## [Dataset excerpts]
########

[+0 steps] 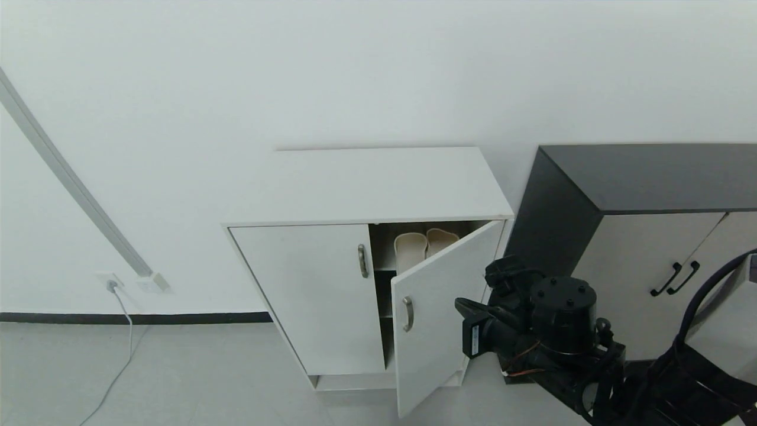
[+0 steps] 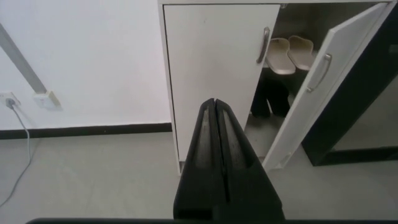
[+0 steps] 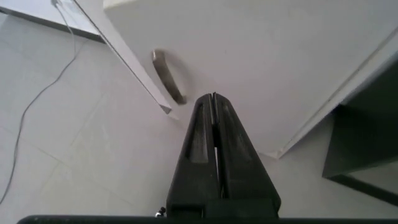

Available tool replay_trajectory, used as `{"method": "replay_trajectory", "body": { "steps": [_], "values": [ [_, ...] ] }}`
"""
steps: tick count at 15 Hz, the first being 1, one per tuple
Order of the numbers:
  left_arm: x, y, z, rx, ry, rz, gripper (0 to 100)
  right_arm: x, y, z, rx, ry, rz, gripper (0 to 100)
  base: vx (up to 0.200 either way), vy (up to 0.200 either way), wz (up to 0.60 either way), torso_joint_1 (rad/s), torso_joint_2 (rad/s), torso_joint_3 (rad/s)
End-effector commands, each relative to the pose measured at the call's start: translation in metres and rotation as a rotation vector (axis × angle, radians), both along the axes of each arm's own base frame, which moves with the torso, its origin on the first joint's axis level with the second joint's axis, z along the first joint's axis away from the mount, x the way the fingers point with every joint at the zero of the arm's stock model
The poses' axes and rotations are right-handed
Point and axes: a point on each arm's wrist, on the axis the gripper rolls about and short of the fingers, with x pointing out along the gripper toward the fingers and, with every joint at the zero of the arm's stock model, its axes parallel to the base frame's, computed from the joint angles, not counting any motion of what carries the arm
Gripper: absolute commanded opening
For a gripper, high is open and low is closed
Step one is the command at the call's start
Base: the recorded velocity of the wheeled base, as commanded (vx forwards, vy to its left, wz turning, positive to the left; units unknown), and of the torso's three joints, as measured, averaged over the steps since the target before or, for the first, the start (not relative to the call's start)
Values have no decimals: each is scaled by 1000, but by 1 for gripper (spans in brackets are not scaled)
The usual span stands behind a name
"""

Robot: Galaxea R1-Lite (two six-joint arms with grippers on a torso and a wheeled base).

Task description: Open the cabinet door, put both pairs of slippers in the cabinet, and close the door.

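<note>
A pale grey tiled floor [image 1: 177, 378] meets a white wall [image 1: 236, 89] with a black skirting strip [image 1: 136, 318]. Against the wall stands the white two-door cabinet [image 1: 378, 183], its left door [image 1: 307, 296] shut and its right door [image 1: 437, 307] ajar. A pair of beige slippers [image 1: 423, 245] lies on the upper shelf inside. The right claw [image 3: 214, 98], pressed together and empty, is near the ajar door's curved metal handle [image 3: 168, 78], on its outer side. The left claw [image 2: 214, 102], likewise closed and empty, is well apart from the cabinet, facing the shut door.
</note>
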Motion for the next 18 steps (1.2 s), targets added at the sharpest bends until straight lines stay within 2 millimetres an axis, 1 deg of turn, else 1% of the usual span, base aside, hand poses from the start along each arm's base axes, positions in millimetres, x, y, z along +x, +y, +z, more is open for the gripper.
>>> {"method": "replay_trajectory", "body": {
  "steps": [1,4,9,13,16,17,18],
  "values": [
    [0,0,0,-1,0,0,0,-4,-2,2,0,0,3,0,0,0,0,0,0,0],
    [0,0,0,-1,1,0,0,-9,-4,0,-8,9,9,0,0,0,0,0,0,0],
    [0,0,0,-1,1,1,0,-6,-1,-1,-8,9,12,0,0,0,0,0,0,0],
    [0,0,0,-1,1,1,0,4,8,-5,-1,5,18,0,0,0,0,0,0,0],
    [0,0,0,-1,1,1,0,22,12,-5,13,-11,-8,0,0,0,0,0,0,0],
    [0,0,0,-1,1,1,0,33,14,-5,22,-22,-25,0,0,0,0,0,0,0],
    [0,0,0,-1,1,1,0,39,15,-7,25,-25,-32,0,0,0,0,0,0,0]
  ]
}}
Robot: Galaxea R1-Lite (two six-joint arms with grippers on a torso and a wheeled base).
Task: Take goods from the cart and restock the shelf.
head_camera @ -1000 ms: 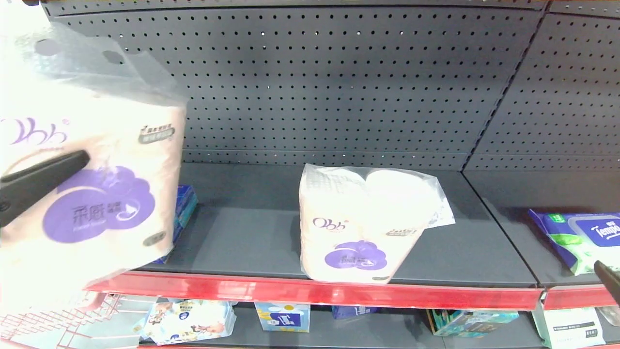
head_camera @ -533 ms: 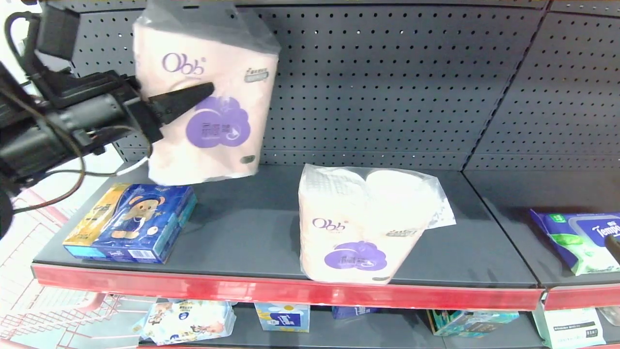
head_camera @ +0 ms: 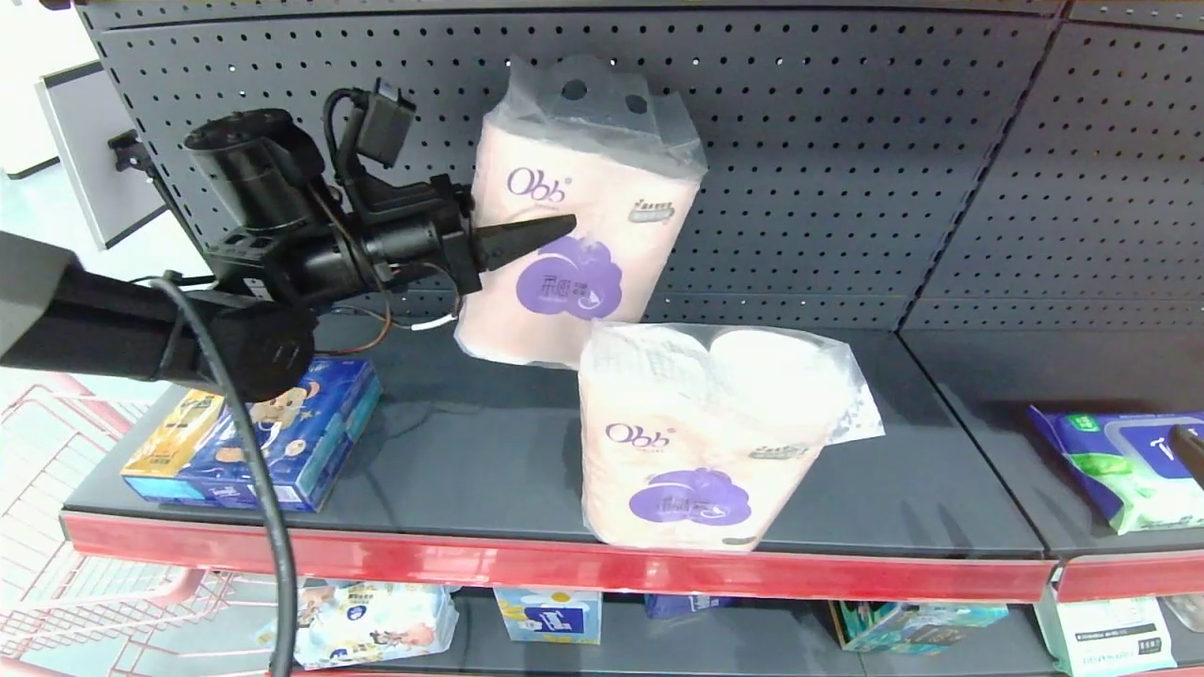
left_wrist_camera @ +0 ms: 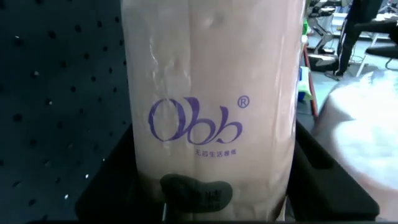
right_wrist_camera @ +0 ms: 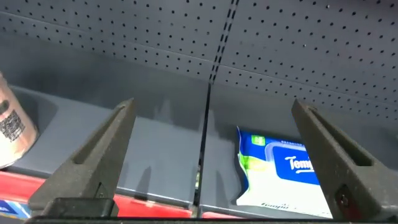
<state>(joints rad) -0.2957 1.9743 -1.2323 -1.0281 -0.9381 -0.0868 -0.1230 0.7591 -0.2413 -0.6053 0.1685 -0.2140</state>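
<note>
Squeezing tight, the left tool holds the pink plastic-wrapped pack of toilet rolls over the back of the dark grey shelf, just behind an identical standing pack. Best to lower it upright, clear of that neighbour, then release.

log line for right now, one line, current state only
left gripper: shut on toilet paper pack, rear of shelf | second pack: standing at shelf front edge | right gripper: open, near wipes pack
</note>
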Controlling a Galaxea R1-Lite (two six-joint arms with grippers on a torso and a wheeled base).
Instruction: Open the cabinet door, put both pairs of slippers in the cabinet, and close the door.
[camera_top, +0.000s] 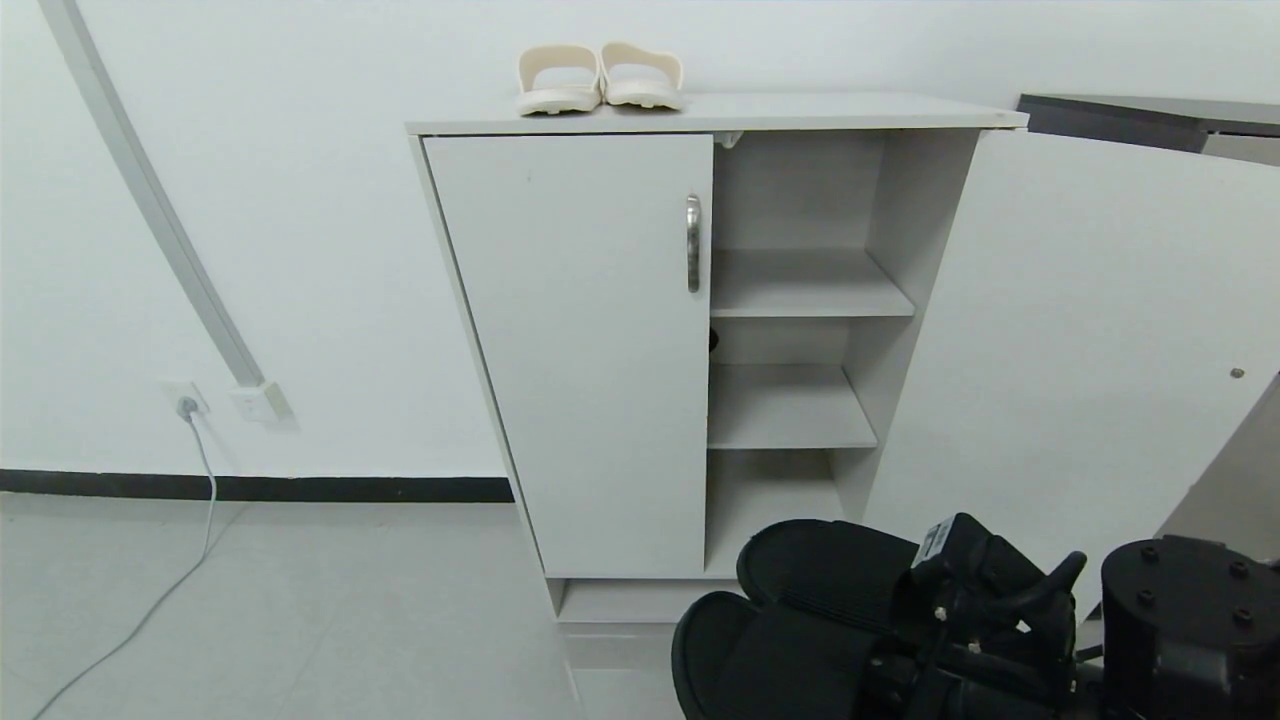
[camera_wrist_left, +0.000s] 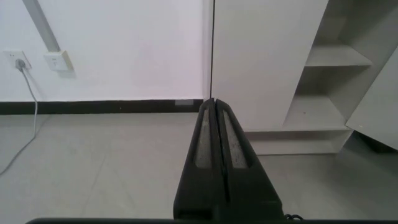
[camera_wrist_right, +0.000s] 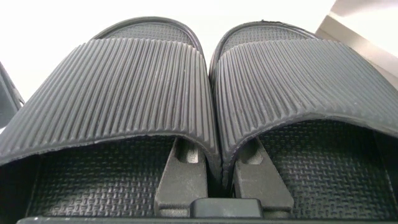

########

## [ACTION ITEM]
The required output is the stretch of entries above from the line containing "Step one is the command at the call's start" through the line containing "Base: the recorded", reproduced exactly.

## [SOLUTION TO THE PROBLEM]
Step one is the command at the call's start
Base: the recorded velocity of the wheeled base, as commanded (vx forwards, vy to its left, wz turning, positive to the left; units unknown), and of the torso's three joints, as measured, averaged over the steps since the target before or, for the first, the start (not relative to the call's start)

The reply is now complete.